Ancestral lineages: Brown: Alphaproteobacteria; Light brown: Myxococcota; Blue: Asgardarchaeota; Purple: Planctomycetota.

== Diversification: crown eukaryotes ==

In turn, the LECA gave rise to the eukaryotes' crown group, containing the ancestors of animals, fungi, plants, and a diverse range of single-celled organisms with the new capabilities and complexity of the eukaryotic cell. Single cells without cell walls are fragile and have a low probability of being fossilised. If fossils do form, they have few features to distinguish them clearly from prokaryotes: size, morphological complexity, and (eventually) multicellularity. Early eukaryote fossils, from the late Paleoproterozoic, include Tappania from 1.63 gya and Shuiyousphaeridium from 1.8 gya, both microscopic acritarchs with ornate and relatively robust carbonaceous vesicles, but no resolved assignment to any specific group of modern eukaryotes.
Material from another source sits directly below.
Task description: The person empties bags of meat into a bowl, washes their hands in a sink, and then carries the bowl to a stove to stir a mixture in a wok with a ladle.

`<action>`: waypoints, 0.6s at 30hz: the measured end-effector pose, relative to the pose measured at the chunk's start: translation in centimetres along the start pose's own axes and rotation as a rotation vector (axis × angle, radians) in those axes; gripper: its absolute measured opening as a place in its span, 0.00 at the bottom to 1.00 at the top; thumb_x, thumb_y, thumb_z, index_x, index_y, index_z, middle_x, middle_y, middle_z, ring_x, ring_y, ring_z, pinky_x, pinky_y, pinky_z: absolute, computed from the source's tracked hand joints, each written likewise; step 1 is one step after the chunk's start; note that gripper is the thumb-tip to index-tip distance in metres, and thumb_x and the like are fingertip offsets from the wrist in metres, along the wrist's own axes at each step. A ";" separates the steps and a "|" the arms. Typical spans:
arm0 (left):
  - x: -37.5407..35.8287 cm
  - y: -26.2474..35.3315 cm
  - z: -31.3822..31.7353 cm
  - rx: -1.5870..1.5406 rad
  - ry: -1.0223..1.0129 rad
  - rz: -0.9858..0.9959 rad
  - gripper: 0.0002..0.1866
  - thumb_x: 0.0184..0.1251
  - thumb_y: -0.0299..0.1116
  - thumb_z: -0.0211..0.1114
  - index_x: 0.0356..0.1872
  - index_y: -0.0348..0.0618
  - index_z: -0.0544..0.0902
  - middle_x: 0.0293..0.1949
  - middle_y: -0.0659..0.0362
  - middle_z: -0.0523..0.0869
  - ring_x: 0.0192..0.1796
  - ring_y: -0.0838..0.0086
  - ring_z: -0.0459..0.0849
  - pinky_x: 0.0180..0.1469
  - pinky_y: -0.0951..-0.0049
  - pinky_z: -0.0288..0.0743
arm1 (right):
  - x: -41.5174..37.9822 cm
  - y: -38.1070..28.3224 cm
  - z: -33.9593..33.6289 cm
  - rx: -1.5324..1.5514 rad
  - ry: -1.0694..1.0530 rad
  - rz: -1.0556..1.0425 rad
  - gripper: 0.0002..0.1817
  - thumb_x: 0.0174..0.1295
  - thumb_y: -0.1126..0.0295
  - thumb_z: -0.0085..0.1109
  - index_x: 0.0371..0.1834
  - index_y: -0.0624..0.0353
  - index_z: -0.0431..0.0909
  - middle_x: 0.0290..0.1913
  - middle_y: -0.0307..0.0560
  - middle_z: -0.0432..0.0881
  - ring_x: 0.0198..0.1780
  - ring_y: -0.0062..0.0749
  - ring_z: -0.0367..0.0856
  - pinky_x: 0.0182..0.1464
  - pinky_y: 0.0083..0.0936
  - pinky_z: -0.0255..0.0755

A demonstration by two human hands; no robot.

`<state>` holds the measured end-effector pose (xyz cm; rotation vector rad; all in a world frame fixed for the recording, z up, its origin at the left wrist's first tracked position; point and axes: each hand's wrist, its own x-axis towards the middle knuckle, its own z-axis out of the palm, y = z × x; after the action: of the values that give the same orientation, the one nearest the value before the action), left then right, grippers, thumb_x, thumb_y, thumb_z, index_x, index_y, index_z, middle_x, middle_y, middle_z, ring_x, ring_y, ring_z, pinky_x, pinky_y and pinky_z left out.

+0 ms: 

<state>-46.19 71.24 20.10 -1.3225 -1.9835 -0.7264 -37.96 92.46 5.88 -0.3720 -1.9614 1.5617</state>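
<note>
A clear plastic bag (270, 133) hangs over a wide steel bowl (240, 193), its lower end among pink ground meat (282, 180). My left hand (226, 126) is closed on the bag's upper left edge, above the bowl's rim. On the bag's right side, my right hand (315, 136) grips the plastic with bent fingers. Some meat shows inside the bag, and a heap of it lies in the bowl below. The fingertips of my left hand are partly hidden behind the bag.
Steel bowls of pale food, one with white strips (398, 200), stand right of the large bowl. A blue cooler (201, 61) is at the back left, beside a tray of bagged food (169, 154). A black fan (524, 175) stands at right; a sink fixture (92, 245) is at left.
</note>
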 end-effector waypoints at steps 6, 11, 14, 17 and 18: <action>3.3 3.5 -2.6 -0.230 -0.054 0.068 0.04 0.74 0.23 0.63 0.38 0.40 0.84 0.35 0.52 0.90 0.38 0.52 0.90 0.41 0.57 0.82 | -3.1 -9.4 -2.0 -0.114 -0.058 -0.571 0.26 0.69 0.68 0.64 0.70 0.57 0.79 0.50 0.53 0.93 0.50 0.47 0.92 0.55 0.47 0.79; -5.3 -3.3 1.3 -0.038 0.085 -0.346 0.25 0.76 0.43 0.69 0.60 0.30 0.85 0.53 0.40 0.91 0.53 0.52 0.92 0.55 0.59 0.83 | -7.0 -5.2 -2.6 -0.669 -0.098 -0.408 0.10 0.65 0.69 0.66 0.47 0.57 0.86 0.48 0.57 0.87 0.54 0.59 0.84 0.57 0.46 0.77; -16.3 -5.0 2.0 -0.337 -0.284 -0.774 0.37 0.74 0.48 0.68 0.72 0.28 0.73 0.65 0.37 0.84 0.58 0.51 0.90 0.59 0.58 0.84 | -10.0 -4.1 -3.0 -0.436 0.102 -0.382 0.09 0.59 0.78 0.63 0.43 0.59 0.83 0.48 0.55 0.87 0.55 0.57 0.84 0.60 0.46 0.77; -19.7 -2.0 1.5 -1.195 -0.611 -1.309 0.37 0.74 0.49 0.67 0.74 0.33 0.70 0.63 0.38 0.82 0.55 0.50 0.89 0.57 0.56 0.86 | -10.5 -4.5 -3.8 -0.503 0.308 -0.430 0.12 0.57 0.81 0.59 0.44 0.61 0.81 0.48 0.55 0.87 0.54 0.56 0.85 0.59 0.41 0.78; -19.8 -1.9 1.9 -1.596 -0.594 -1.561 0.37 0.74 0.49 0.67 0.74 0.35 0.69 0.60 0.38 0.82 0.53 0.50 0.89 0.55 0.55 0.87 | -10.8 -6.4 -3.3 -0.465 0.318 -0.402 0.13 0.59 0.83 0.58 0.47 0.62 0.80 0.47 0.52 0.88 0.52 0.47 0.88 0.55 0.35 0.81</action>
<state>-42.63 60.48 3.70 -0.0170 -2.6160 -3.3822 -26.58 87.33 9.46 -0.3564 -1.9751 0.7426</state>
As such, they are occasionally considered possible stem group eukaryotes, prior to LECA. The earliest fossils confidently assigned to known crown eukaryotes appear at around 1.00 gya, such as the putative algae Bangiomorpha and Proterocladus, the fungus Ourasphaira and the holozoan Bicellum.

The LECA's position (i.e. the root) on the eukaryotic tree of life remains controversial. Stechmann and Cavalier-Smith 2003 suggested that the first split after the LECA happened between the Unikonta and the Bikonta, while Adl et al. 2012, and Derelle and Lang 2012 proposed a split between Amorphea and all other eukaryotes. Al Jewari and Baldauf 2023 argued instead that the first split happened within Excavata, while Cerón-Romero et al. 2024 favoured a first split between the Opisthokonta and all the others. Derelle et al 2015 place the first split as between the Opimoda and the Diphoda (corresponding roughly to the former Unikonta and Bikonta), while Williamson et al 2025 suggest possible extensions to the two new clades.